Do you have a love of learning……?
If you're about to embark on university for the first time, or returning to university after the summer break, it’s likely you may have some apprehensions about what the year holds. Excitement and anxiety are sibling emotions; the main difference is whether you perceive the situation to be a positive one and/or a worthwhile challenge, or else see it as something negative where you fear what might happen and whether you will be able to cope, e.g. being away from home for the first time, or feel out of you depth (plenty of people do, you are not alone).
But it is likely that your perception will be influenced by how you approach your studies; are you doing a subject you’re interested in and can enjoy or are you doing it just to get a qualification that you think will get you into a well-paid job and on a route to ‘success’?
The key to enjoying your time at university is to enjoy the process of learning, of discovery, of fascination for a subject you have a genuine interest in; that you love. Develop a love of learning as soon as possible, because it will sustain you forever. Studying something mechanically - or something you believe you should study - just in order to get a good result won’t provide you with the motivation to keep going when things get tough. If you’re not enjoying your subject ask yourself the serious question of whether you are doing the right course. If the answer is no, or maybe not, ask “So, why am I doing this?” What’s really important to you? Who are you doing this for? Could you perhaps look to transfer to a different course in the same department, university or even somewhere else - to a subject you might actually be interested in? It’s OK to learn from mistakes (like discovering you’re doing the wrong course for you) - that’s how we learn.
Secondary education leading up to university has, unfortunately, become dominated by a fixation on outcomes - results - as if that is all that matters . Schools care because results dictate their position in league tables; parents care because they believe good results = success in life = happiness. But they don’t - in fact plenty of people have very successful careers without succeeding academically. So following through an approach to study from ‘A’ levels (or equivalent) to university sets you up for problems; university learning is, and should be, different.
If you get stressed by always feeling you have to over-perform (perfectionism), or are constantly comparing yourself to others and consequently feel inadequate, that does not lead to success or happiness. However, if you enjoy your subject - and have a love of learning - you will enjoy the process of studying, and be able to sell your skills so much better to future employers because you will believe in what you are doing. And you can take advantage of all the other opportunities available at university to network, acquire other social and practical skills that employers value, besides ticking the box of having studied a particular course at a particular university. And have a balanced life, while building a strong social support network of close friendships that will last a lifetime.

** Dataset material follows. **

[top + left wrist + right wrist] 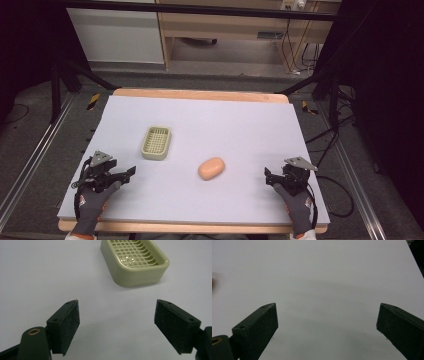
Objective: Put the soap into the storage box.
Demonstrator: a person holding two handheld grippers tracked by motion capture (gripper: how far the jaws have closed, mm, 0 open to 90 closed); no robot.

Your time at university is a journey, that becomes the most formative years of your life. So aim to get the most out of it, enjoy learning and living. If you study purely with a focus on the outcome the chances are you will miss so many life enhancing opportunities because you will never have been truly in the present moment, which is the only reality. You will have been stuck worrying about the future - your results - which means you miss the present and a connection to all that is going on around you. That is not living in reality.